What to do -
Give the data again exactly as written, skipping any pictures.

Data segment -
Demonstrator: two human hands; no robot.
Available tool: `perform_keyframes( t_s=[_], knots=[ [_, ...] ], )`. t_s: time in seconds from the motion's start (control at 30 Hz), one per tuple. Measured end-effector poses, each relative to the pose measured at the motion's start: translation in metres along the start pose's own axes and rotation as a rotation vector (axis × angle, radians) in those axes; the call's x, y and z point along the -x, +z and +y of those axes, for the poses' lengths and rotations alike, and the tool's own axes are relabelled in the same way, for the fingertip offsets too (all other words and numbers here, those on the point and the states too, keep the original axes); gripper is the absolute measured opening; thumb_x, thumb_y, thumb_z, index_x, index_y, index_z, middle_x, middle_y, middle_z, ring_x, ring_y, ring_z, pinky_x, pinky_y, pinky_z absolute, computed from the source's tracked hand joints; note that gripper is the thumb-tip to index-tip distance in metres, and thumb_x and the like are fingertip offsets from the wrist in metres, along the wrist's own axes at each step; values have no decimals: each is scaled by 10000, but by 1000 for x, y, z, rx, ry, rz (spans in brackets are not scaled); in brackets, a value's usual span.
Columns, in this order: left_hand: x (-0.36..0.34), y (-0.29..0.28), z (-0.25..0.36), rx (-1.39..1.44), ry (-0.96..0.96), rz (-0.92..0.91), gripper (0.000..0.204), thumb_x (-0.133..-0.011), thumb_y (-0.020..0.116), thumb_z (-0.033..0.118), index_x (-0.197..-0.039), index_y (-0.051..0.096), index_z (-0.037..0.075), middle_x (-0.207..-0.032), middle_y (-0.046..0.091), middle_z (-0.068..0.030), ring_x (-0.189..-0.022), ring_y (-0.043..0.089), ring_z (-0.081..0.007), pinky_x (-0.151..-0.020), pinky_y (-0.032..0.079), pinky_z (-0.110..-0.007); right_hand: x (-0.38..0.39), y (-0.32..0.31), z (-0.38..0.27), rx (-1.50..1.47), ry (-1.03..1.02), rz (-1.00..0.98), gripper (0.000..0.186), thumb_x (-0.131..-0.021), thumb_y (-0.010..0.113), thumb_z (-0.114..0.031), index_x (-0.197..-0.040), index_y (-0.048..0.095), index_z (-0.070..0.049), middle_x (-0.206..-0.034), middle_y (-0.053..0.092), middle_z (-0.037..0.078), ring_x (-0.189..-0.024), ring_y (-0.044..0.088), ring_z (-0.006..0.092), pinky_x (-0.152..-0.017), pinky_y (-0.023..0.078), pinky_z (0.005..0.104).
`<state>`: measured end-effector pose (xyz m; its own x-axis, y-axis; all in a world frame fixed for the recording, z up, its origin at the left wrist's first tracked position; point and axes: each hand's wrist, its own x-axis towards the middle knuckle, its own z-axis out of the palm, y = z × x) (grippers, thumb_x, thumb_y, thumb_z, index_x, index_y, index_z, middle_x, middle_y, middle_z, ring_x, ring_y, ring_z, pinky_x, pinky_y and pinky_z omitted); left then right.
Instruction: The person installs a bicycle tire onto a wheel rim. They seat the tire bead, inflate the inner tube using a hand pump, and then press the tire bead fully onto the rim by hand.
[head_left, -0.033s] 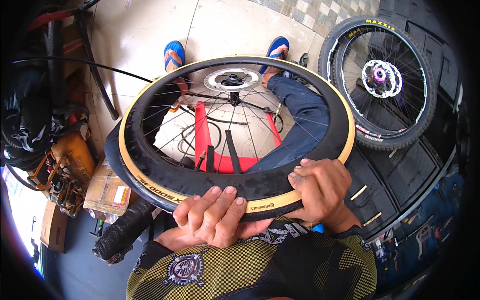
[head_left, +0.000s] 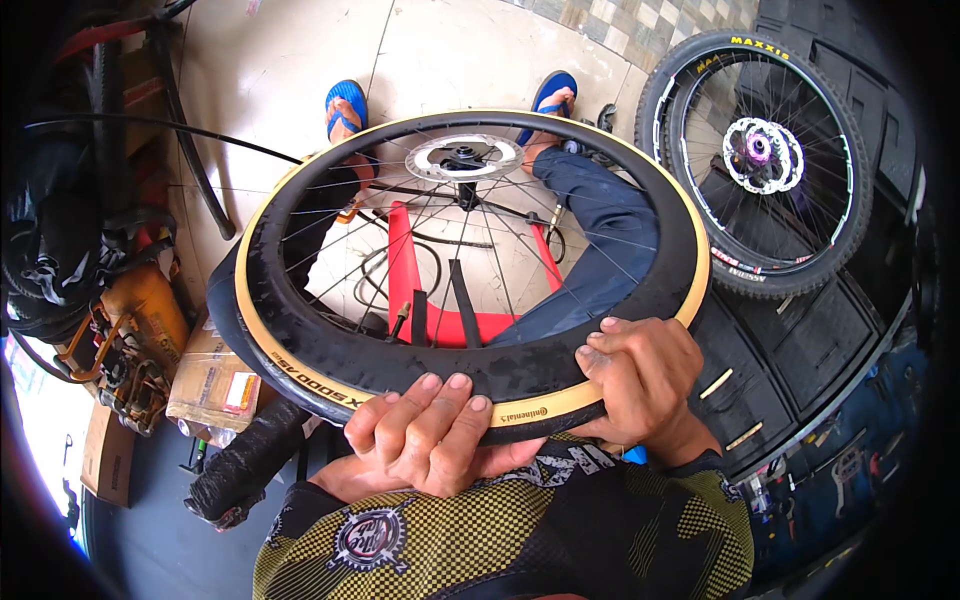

Exercise solution -
Demonstrator: two human hands; no robot.
Available tool: `perform_keyframes( t_s=[_], knots=[ [_, ...] ], )`. t_s: time in seconds from the motion's start (control at 30 Hz), one per tuple. Measured end-effector poses, each relative to the pose measured at the motion's start: translation in metres along the start pose's own axes and rotation as a rotation vector (axis × angle, radians) in those axes; the call's x, y and z point along the -x, +z and +y of those axes, for the poses' lengths and rotations alike, and the tool's own axes are relabelled in the same way, for the fingertip offsets too (all other words and numbers here, those on the point and the states too, keep the original axes); gripper is the absolute measured opening; thumb_x, thumb_y, thumb_z, index_x, index_y, index_z, middle_x, middle_y, middle_z, ring_x, ring_y, ring_z, pinky_x, pinky_y, pinky_z absolute, computed from the source's tracked hand joints; note that gripper is the thumb-tip to index-tip distance in metres, and thumb_x and the like are fingertip offsets from the wrist in metres, along the wrist's own axes at each step; values have no decimals: each is scaled by 10000, but by 1000 for x, y, z, rx, ry, rz (spans in brackets are not scaled); in brackets, a value's usual span.
Columns, in this order: left_hand: x (-0.36..0.34), y (-0.29..0.28), z (-0.25..0.36), rx (-1.39..1.44), ry (-0.96..0.96), rz (-0.92..0.91), gripper (0.000..0.204), thumb_x (-0.133..-0.011), thumb_y (-0.020..0.116), thumb_z (-0.033..0.118), index_x (-0.197..-0.039), index_y (-0.051..0.096), index_z (-0.037..0.075), middle_x (-0.207..-0.032), middle_y (-0.046..0.091), middle_z (-0.068..0.030), ring_x (-0.189..-0.022), ring_y (-0.043..0.089), ring_z (-0.081..0.007), pinky_x (-0.151..-0.020), pinky_y (-0.032..0.079), pinky_z (-0.110..-0.007); right_hand: x (-0.38..0.39), y (-0.32..0.31), z (-0.38..0.27), rx (-1.50..1.47), ry (-1.03..1.02), rz (-1.00..0.98), gripper (0.000..0.186), thumb_x (-0.131..-0.021), thumb_y (-0.010..0.113), thumb_z (-0.114..0.031), index_x (-0.197..-0.040), index_y (-0.048..0.095), index_z (-0.070..0.049), middle_x (-0.206..-0.034), middle_y (-0.053..0.092), middle_z (-0.037..0.078), ring_x (-0.189..-0.024), ring_y (-0.044..0.088), ring_z (-0.006..0.092), pinky_x (-0.152..-0.017), pinky_y (-0.023..0.078), pinky_z (0.005..0.104).
`<state>`: measured end-effector pose (xyz m; its own x-axis, y-axis; all in a world frame fixed for the recording, z up, its origin at the left wrist's first tracked position; point and axes: each hand's wrist, its own x-axis towards the middle knuckle, its own z-axis out of the palm, y = z × x) (grippers, thumb_x, thumb_y, thumb_z, index_x, index_y, index_z, middle_x, middle_y, middle_z, ring_x, ring_y, ring_z, pinky_x, pinky_y and pinky_z omitted); left then right.
Instruction: The person installs a bicycle tire onto a wheel rim. They seat the tire bead, inflate the inner tube using a hand pump, and then press the tire bead fully onto the rim by hand.
[head_left, -0.033s] 
[head_left, +0.000s] 

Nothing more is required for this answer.